Returning victoriously, Chey Chetta II had among his spoils of war a Laotian princess—or, more commonly—some prisoners, Escoffier said. Legend states the “princess” was installed by Chey Chetta II in Svay Rieng where the ethnic Lao communities are situated today.

The legend of the lost Laotians has endured not only in Cambodia, but also in Laos. According to villagers here, a cultural troupe from Vientiane visited the area in the mid-1980s and recounted the story of this diaspora.

“The Lao officials said we were former warriors who had lost in battle and were left here in Cambodia. They asked us if we wanted to go back to our homeland,” Sin Son said.

But with generations cut off from Laos, even the invitation to return home was difficult to communicate. The villagers required a translator to speak with the Vientiane delegation whose dialect of the Lao language they could not understand.
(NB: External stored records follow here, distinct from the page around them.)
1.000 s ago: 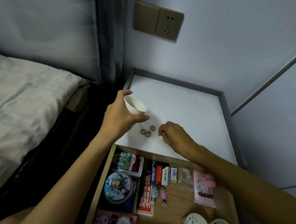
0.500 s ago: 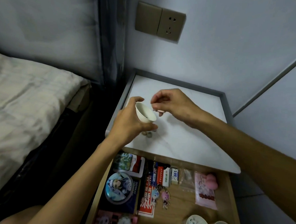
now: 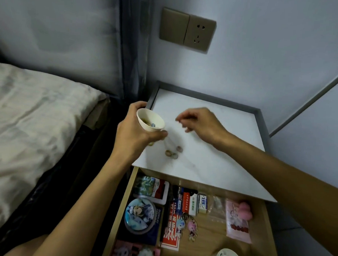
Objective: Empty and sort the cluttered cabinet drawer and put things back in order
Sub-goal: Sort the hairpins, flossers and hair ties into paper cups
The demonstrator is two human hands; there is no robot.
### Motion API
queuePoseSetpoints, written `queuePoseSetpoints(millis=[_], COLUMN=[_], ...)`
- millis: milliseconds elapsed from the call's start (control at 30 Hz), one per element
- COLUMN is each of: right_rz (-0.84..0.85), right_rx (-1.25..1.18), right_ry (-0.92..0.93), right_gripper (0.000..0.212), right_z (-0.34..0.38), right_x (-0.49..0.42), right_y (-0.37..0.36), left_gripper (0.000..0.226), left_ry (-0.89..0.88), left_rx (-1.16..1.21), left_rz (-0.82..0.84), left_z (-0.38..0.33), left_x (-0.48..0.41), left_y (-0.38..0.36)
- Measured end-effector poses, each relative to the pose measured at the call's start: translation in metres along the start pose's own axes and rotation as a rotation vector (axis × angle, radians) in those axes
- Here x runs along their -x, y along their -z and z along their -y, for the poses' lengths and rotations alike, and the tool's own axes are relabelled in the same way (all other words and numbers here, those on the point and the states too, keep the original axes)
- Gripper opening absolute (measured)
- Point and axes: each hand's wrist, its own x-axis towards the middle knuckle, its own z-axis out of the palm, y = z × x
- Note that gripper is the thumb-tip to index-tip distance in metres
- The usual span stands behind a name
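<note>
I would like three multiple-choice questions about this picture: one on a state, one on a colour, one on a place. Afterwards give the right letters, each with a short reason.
1. The drawer is:
A. shut
B. open
C. lifted out

2. The cup in the left hand is:
A. red
B. white
C. black

3. The loose rings lie:
A. on the floor
B. in the drawer
C. on the cabinet top

Answers:
1 B: its contents show below the cabinet top.
2 B: its wall and inside are white.
3 C: they rest on the pale surface, near the left hand.
</note>
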Motion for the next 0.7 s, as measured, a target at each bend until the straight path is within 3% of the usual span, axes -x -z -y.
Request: queuePoseSetpoints(millis=[100,167,367,500,600,700], right_rz=[0.214,0.267,0.202,0.269,0.146,-0.048], right_rx=[0.319,0.354,0.349,0.382,0.254,0.062], right_ry=[-0.082,-0.046,0.061,0.055,0.008,0.087], right_gripper=[0.031,0.039,0.01,0.006,0.002,0.003], right_z=[-0.032,-0.043,-0.051,-0.051,-0.035,0.005], right_x=[0.008,0.013,0.015,0.012,0.003,-0.012], right_y=[-0.019,-0.037,-0.069,-0.064,-0.048,-0.025], left_gripper=[0.088,0.088,0.09,0.09,0.089,0.087], left_ry=[0.014,0.029,0.044,0.036,0.038,0.034], left_rx=[0.004,0.003,-0.006,-0.03,-0.048,-0.047], left_rz=[-0.071,-0.099,-0.082,-0.056,-0.035,0.001], left_z=[-0.001,0.0,0.004,0.005,0.004,0.003], left_x=[-0.005,-0.008,-0.008,-0.008,-0.006,-0.004], left_y=[0.016,0.024,0.029,0.026,0.023,0.019])
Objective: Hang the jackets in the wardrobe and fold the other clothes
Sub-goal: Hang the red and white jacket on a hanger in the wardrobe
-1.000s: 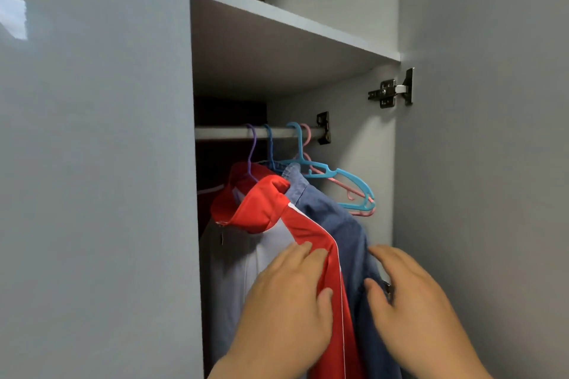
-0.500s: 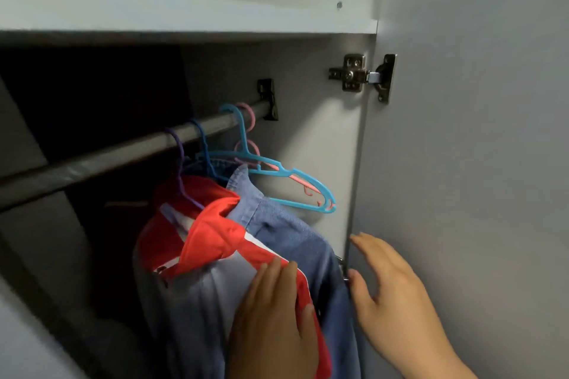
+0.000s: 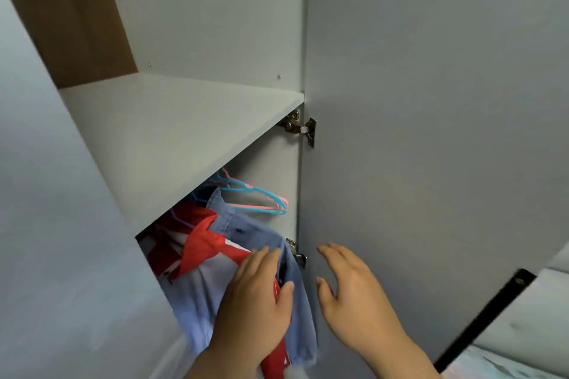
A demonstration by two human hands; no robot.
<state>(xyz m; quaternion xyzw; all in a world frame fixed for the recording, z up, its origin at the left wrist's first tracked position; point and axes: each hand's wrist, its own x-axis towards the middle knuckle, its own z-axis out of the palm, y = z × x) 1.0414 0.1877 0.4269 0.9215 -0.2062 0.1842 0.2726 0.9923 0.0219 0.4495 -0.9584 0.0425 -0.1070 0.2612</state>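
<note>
Person, head view: left hand (image 3: 255,298) and right hand (image 3: 354,295), both bare. No gloves, rings, watch or bracelets on either. Forearms bare to the frame's lower edge, no sleeve in view. Fingernails short, unpainted.

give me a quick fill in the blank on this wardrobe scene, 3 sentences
1. The left hand lies flat on the red and ____ jacket.
2. The denim jacket hangs to the ____ of that jacket.
3. The empty blue hanger hangs below the ____, while the right hand is at the wardrobe door.

Missing words: white; right; shelf
</note>
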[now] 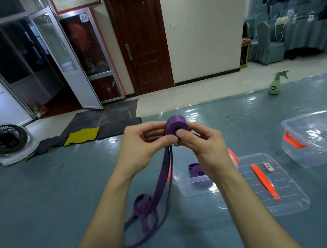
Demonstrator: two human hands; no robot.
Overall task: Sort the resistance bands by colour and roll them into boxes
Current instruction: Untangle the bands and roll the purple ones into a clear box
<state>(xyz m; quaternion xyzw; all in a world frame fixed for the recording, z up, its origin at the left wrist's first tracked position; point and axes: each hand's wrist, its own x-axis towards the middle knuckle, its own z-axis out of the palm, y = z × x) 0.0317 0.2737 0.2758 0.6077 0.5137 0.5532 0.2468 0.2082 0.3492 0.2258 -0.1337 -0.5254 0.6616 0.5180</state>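
Resistance band (163,178), purple, half rolled above table (47,201); coil (175,125) pinched in grip of left hand (140,143) and right hand (201,144), rest hanging down. Probably soft, light, springy: hold coil by flat sides to stop unrolling.

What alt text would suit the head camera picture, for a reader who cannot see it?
A person's left hand and right hand hold a half-rolled purple resistance band above a grey-blue table, its loose tail trailing onto the table. Nearby an open clear plastic box holds a rolled purple band, its clear lid lying beside it.
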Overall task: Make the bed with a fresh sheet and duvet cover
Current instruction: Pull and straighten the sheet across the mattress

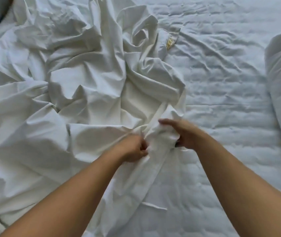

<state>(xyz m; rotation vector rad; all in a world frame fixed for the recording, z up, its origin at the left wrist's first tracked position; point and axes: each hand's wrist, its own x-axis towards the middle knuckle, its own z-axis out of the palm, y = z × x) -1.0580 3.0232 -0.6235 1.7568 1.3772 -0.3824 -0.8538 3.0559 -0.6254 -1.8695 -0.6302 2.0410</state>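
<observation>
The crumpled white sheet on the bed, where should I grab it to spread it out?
Probably the hemmed edge of the crumpled white sheet, coming from the right over the bare quilted mattress. There it lies flat and free, while the bunch your left hand and right hand grip is tangled folds.

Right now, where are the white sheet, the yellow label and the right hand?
white sheet point(88, 89): head view, on a crumpled fold.
yellow label point(170, 42): head view, on its middle.
right hand point(185, 135): head view, on the back of the hand.
</observation>
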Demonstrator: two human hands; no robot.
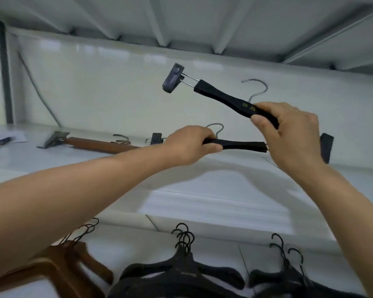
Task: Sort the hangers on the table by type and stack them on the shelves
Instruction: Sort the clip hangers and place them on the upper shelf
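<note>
1. At the far left of the white shelf I see a brown wooden clip hanger with metal clips. It lies flat, well apart from both hands.
2. At the bottom left, on the white surface below the shelf, sits a stack of brown wooden coat hangers with dark hooks, partly hidden by the left forearm.
3. The left hand is curled tight around the bar of a black clip hanger with a silver hook. I read that hanger as level and low over the shelf, but I cannot tell whether it touches.
4. At the bottom centre, a pile of black coat hangers with black hooks rests on the surface.
5. The right hand is clamped on a second black clip hanger, thumb across the bar near its silver hook. This one tilts up to the left, its clip end in the air before the shelf's back wall and above the first hanger.
6. At the bottom right lies another pile of black coat hangers.
</note>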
“We told [the Lao officials] we live here now and we feel Khmer,” Sin Son said. “We are all mixed. We are almost all half-bloods now.”

The majority of the 14 ethnic-Lao villages in Svay Rieng—each comprising of between 100 and 200 families—speak far less Lao than a generation ago, said Thong Sok, 62. Older people speak Lao with varying degrees of fluency, but with each new generation, less and less of the language is passed on, he said.

After hundreds of years, the last remnants of the Lao language are now the only distinction setting their villages apart.

Known locally as “Lio Dak Tronaut,” their communities were compared to “trapped fish, enclosed in a wicker cage that keeps them from escaping to rejoin their fellows,” Escoffier said.

But in Cambodia’s recently troubled past, the ethnic Lao communities benefited belatedly from the loss of an exclusive identity. During the 1975-1979 Khmer Rouge regime, Cambodia’s ethnic-Vietnamese, Chinese and Cham minorities were targeted by the ultra-Maoist movement.

But ethnic Laotians in Svay Rieng were spared by the Pol Pot regime on the condition they only spoke Khmer, villagers said.

But what the Khmer Rouge spared, time will destroy, Sin Son said.

“Some of the children ask me where we come from, and why they are Lao. I don’t know what to tell them, I just tell them they are stuck,” said Sin Son, as he drained his glass of tea.

But it is possible that young people won’t ask those questions in the future, as inter-marriage with Khmers will eventually erode what’s left of their unique ethnic identity, Sin Son said.

“It’s a regret, but that’s the way it will be,” he said.